The doctor was a young man. He entered the room with a worried look and drew in a long, slow breath. “Who is this person Jerome?” the doctor asked.

One of them answered, “It is my brother, my good friend, from the same side.”

The doctor spoke again, and slowly. “Wow. OK. There is nothing to hide from you. Before, we hide it. Now we don’t hide anything. Your friend has a bad deadly disease and he allowed it to go far, to destroy many things in his body. He has this new reigning disease HIV and AIDS. It is now gone far, to the extent that the blood system is now weak. So there is nothing we can do. If you keep moving him from hospital to hospital, it’s just a waste of funds.”

So Jerome’s friends did the only thing they could do. They took him back to Cross River, to his village. That’s where he gave up. That’s how Jerome passed on.
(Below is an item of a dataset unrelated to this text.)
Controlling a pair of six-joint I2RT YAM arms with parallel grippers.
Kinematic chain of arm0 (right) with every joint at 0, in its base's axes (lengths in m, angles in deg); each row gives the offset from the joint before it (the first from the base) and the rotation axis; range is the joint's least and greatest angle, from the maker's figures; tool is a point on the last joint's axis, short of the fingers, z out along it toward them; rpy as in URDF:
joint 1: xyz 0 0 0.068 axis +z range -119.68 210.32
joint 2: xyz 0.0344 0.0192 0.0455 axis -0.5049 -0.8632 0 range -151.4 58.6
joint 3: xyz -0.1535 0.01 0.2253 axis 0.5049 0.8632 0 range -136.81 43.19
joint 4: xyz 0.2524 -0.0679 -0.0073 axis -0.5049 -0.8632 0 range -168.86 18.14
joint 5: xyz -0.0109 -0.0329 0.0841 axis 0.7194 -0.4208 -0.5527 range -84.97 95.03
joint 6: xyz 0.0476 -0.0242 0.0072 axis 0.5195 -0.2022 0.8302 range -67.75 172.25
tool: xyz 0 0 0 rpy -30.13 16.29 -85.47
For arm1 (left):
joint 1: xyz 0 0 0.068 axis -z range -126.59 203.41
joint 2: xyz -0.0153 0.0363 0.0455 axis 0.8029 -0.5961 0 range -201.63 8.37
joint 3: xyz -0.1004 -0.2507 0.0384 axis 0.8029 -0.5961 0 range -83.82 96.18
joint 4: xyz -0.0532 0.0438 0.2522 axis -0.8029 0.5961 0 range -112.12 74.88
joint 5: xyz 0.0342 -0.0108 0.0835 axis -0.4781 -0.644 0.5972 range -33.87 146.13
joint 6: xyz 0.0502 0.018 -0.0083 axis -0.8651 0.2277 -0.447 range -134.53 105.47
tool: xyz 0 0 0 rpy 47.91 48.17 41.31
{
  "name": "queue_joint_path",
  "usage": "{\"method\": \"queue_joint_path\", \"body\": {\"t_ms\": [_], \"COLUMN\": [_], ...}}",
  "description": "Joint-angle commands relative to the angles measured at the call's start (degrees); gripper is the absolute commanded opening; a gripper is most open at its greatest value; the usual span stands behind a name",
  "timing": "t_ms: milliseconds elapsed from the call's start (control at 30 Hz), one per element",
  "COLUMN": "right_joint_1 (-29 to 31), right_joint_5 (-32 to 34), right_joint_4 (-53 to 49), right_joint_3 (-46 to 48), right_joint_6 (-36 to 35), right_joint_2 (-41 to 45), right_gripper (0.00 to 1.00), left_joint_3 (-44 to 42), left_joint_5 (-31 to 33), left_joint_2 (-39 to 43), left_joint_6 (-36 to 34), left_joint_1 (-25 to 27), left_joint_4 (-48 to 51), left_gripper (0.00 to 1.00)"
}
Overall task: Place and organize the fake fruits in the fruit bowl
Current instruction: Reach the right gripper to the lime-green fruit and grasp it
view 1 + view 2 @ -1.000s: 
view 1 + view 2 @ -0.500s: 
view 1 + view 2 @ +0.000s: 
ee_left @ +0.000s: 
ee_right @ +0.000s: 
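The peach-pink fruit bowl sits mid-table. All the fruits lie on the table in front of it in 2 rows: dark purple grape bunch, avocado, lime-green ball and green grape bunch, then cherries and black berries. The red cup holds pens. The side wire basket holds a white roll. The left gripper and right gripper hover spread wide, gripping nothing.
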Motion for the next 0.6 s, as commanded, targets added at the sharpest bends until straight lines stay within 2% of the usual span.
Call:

His baby boy was gone. His wife was gone. He too was now gone. And somewhere out there, his daughter is left behind to grow up without parents.

You know this story. You have heard it many times before. This is the story of HIV/AIDS in Africa.

Or is it?

F
or the rest of the world, Africa’s story has been one of exploitation, famine, floods, war, and now tragic demise as a result of HIV/AIDS. This troubles me. Despite growing up with exposure to both the Western world and Africa—in particular, Nigeria, where my family is from—even I sometimes succumb to thinking of Africa as a place beyond hope and Africans as sad creatures destined to slow-dance with adversity. I should know better, because I have experienced the continent, at least my small corner of it, as a place characterized by something other than tragedy, but it is hard not to think negatively, especially when the vast majority of media from the past few hundred years—the explorers’ accounts, novels, newspaper articles, documentaries—have focused on Africa’s pain. Though a relatively new disease, HIV/ AIDS and its stories have again brought to the foreground a whole set of images and stereotypes about Africans, our societies, our bodies, our sexualities. Many of these representations of Africa are deployed to elicit sympathy and encourage assistance with HIV/AIDS and other issues. Often, however, they unknowingly encourage the opposite, distancing and disconnection, because they provide an image of Africa and Africans to which few people can relate. The lives and voices of real people, who like everybody else in this world find ways to cope with adversity, are often lost amid the drumbeat of deprivation and demise. This confuses me. At times, this angers me. While I understand that Africa—its countries, its people—has endured a fair amount of adversity, the tragic Africa is not the only continent I know.

I grew up in Washington, DC, but my family is from Nigeria. From the moment I was born, each summer my parents would take my three siblings and me “home” to visit family. These trips were an often confusing exposure to the dynamic milieu of personalities, cultures, and languages, the stark contrast of privilege and poverty, and the innovation that such a mixture encourages. The Africa I got to know through summers spent in Nigeria while growing up was one of both struggle and promise. It was a place where issues like HIV/AIDS were part of a complex existence. I don’t want to minimize the scope and impact of the epidemic, just to say that it’s not all we are.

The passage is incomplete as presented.